## Exercise description
In the data below, how many lines contain the string "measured"? Give only the figure.

## Given records
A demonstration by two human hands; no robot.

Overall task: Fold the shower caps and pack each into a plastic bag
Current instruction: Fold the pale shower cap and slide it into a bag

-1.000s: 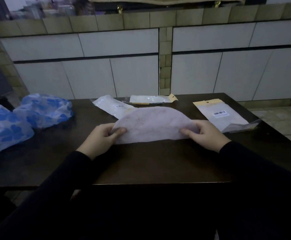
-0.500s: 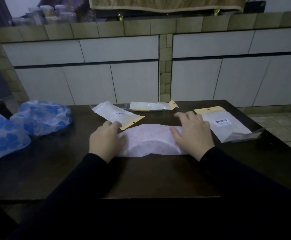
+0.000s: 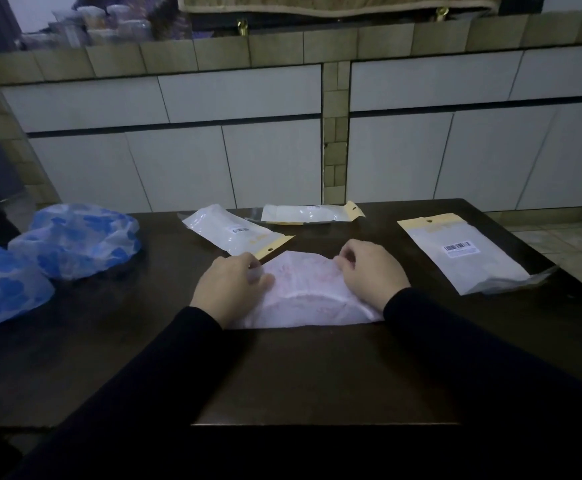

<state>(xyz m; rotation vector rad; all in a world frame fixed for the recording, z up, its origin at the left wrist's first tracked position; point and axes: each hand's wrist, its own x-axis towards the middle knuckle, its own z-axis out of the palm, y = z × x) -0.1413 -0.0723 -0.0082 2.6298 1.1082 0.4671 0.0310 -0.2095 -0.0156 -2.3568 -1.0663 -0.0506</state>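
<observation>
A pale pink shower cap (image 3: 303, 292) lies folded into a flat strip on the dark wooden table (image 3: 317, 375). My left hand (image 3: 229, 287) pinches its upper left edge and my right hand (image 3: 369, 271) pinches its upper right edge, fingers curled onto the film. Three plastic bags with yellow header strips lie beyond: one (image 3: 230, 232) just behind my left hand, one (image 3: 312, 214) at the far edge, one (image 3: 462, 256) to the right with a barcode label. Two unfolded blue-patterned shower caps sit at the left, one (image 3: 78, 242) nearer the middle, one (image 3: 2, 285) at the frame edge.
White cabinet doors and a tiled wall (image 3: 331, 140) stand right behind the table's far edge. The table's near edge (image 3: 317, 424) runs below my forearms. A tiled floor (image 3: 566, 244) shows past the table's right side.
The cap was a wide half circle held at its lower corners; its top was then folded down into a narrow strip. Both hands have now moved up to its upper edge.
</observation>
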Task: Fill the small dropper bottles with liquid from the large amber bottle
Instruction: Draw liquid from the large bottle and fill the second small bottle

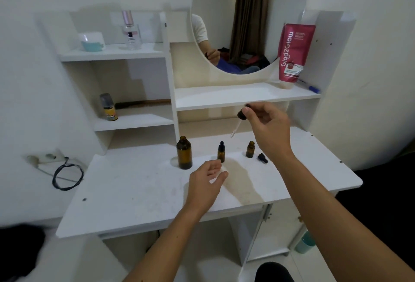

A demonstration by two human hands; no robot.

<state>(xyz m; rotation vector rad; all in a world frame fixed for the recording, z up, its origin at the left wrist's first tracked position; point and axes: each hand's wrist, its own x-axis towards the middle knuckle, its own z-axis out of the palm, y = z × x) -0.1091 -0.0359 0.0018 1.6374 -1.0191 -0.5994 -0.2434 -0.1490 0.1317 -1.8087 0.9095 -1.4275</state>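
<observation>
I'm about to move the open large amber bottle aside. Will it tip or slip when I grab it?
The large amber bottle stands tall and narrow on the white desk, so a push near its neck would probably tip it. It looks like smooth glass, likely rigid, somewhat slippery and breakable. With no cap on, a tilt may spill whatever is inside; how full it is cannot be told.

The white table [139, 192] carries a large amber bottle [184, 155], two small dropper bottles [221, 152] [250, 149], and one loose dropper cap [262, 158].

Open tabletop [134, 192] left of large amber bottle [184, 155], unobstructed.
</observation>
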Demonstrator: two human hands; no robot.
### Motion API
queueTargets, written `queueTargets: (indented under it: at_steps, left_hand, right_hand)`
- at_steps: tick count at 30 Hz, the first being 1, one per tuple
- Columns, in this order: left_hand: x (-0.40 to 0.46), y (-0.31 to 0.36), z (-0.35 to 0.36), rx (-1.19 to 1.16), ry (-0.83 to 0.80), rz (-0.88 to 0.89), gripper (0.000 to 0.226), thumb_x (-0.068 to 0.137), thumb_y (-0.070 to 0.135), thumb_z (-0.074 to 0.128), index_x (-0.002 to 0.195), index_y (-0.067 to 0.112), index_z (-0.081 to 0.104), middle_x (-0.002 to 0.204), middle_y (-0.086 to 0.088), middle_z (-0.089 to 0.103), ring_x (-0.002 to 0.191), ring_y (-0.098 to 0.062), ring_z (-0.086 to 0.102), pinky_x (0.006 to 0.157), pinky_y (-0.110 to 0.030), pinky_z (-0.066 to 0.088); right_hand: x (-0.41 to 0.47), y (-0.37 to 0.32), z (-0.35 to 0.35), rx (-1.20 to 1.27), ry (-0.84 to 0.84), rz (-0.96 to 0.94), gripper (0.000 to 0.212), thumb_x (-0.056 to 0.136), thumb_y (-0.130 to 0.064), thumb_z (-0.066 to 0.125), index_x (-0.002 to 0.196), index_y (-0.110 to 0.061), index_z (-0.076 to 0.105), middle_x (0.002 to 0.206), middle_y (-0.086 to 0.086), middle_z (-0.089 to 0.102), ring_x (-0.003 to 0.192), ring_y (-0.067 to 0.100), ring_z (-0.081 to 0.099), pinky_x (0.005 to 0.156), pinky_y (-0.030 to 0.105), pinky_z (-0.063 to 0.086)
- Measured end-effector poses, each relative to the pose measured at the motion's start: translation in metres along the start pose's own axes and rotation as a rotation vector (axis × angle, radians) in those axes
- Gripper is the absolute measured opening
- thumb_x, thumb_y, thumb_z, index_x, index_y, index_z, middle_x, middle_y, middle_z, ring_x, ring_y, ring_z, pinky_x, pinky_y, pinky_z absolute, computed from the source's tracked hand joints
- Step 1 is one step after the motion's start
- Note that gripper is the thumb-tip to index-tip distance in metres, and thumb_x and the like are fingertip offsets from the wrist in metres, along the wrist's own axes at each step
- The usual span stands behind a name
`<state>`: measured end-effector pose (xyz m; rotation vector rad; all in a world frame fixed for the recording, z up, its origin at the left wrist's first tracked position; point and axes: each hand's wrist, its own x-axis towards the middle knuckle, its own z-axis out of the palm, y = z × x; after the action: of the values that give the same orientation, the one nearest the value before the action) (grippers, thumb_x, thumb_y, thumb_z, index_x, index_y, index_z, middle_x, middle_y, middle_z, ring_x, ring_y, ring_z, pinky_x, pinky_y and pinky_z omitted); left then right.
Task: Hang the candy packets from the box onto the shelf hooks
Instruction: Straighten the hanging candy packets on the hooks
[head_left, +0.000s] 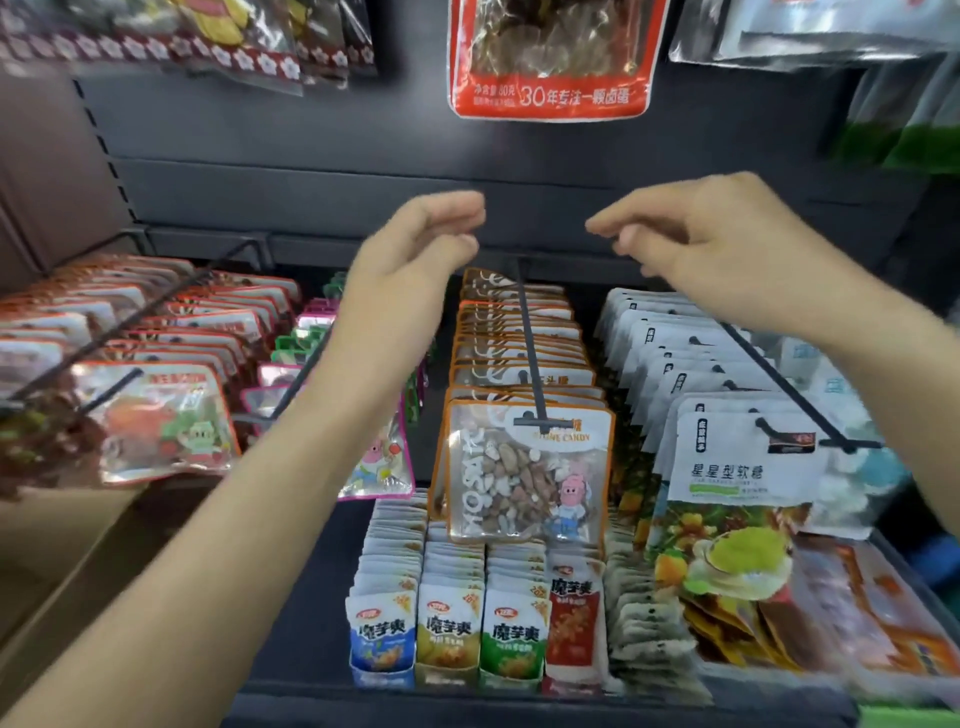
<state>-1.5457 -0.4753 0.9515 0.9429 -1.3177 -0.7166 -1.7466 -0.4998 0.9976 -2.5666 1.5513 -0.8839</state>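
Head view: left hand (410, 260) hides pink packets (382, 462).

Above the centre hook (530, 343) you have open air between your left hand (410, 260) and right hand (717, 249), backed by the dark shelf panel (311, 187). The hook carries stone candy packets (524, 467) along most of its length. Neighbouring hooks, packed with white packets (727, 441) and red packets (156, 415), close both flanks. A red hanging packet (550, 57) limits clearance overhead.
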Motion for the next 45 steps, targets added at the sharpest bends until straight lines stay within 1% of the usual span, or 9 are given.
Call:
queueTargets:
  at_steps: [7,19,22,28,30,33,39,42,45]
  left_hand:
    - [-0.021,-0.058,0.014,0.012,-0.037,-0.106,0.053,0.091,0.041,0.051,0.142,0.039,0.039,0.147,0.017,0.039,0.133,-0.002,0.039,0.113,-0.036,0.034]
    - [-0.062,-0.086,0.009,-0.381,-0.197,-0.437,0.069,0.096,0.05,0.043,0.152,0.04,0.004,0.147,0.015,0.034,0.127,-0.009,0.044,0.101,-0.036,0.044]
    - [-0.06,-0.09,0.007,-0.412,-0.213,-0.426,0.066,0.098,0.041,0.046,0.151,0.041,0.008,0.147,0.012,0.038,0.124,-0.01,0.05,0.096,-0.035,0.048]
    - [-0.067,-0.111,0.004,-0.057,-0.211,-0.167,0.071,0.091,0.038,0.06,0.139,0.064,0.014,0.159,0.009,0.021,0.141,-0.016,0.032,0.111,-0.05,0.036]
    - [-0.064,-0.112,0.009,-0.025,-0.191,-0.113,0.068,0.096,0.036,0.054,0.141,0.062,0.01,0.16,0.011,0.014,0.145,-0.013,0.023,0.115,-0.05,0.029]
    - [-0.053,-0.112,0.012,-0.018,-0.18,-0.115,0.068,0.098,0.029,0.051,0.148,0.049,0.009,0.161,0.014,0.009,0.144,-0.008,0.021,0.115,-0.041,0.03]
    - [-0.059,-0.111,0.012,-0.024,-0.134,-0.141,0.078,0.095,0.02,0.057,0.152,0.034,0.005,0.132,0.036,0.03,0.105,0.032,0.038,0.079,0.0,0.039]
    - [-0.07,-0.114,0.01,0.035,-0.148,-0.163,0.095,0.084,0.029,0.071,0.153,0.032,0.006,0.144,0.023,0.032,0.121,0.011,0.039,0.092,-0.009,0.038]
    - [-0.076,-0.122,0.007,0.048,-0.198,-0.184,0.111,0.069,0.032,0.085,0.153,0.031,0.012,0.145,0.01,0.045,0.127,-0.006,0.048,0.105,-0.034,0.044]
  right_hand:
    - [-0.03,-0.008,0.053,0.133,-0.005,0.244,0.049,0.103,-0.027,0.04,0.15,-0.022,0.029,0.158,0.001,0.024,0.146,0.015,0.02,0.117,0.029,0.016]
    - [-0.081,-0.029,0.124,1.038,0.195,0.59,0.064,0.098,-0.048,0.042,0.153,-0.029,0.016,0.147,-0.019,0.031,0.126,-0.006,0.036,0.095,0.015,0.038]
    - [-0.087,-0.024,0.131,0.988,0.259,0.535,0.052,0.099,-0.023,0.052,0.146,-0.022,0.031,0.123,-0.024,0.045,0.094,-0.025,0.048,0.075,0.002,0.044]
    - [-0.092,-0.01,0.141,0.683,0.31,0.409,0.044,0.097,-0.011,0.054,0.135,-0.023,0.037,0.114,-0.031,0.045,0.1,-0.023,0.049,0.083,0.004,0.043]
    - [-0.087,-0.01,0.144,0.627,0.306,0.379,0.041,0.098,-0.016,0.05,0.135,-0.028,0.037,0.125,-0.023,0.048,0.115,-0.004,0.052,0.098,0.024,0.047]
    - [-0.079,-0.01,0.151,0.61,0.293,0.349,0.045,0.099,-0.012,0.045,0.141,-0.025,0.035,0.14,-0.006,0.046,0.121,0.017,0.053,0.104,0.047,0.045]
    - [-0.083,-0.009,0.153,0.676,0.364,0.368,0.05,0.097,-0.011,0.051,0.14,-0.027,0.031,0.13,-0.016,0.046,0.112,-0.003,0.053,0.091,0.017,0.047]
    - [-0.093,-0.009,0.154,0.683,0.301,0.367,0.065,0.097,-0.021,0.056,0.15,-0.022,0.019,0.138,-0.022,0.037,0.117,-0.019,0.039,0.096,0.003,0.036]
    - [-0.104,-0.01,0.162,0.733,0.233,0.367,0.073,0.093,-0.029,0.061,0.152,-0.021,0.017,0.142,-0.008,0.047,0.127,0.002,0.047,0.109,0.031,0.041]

## Answer to the exercise
3